Non c’è soluzione alla crisi climatica senza la Cina. E finora, il presidente Xi Jinping ha solo dato la speranza di poter realizzare una rivoluzione ambientale.

Il suo impegno a rendere il suo paese a impatto zero entro 40 anni – consegnato alla fine del mese scorso alle Nazioni Unite – richiederà una vera e propria rivoluzione per il più grande inquinatore del mondo .

Il problema è che la vasta economia cinese non è costruita per una svolta decisiva verso la politica verde. Ha trascorso decenni puntando la sua ascesa su enormi progetti infrastrutturali e manifatturieri, costruendo un motore economico che ora dipende fortemente da fonti energetiche non rinnovabili.

Il Paese brucia miliardi di tonnellate di carbone ogni anno e utilizza centinaia di milioni di barili di petrolio – e gli analisti affermano che le pressioni economiche causate dal Covid-19 e le tensioni con l’Occidente stanno spingendo la Cina a spendere di più per quelle fonti energetiche, non di meno.

E mentre il governo cinese ha emanato politiche volte a ridurre le emissioni, molte ricerche ha dimostrato che non hanno davvero spostato l’ago.

La Cina rimane il più grande mercato automobilistico del pianeta e l’industria fa ancora molto affidamento sui veicoli a benzina e diesel. Pechino ha fissato obiettivi ambiziosi per promuovere lo sviluppo e l’uso di auto elettriche, ma la loro quota di mercato rimane scarsa.
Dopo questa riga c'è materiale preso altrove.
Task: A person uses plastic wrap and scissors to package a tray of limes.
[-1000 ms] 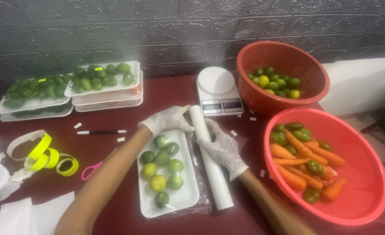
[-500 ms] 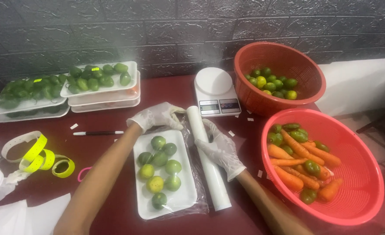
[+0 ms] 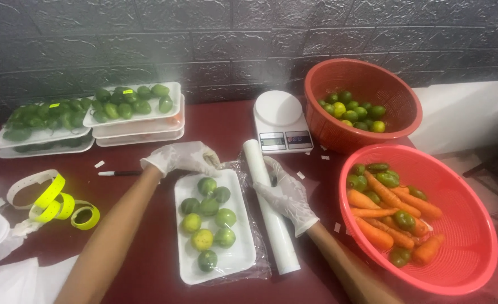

È vero che la Cina sta promuovendo alcune politiche climatiche positive, secondo il Climate Action Tracker (CAT) , un’organizzazione con sede a Berlino che segue l’azione del governo. Il gruppo ha lodato la Cina per il suo impegno, ad esempio, per le energie rinnovabili e le auto elettriche.

Ma CAT ha, anche, avvertito che le attività che alimentano la ripresa economica della Cina sono ancora in gran parte ad alta intensità di carbonio.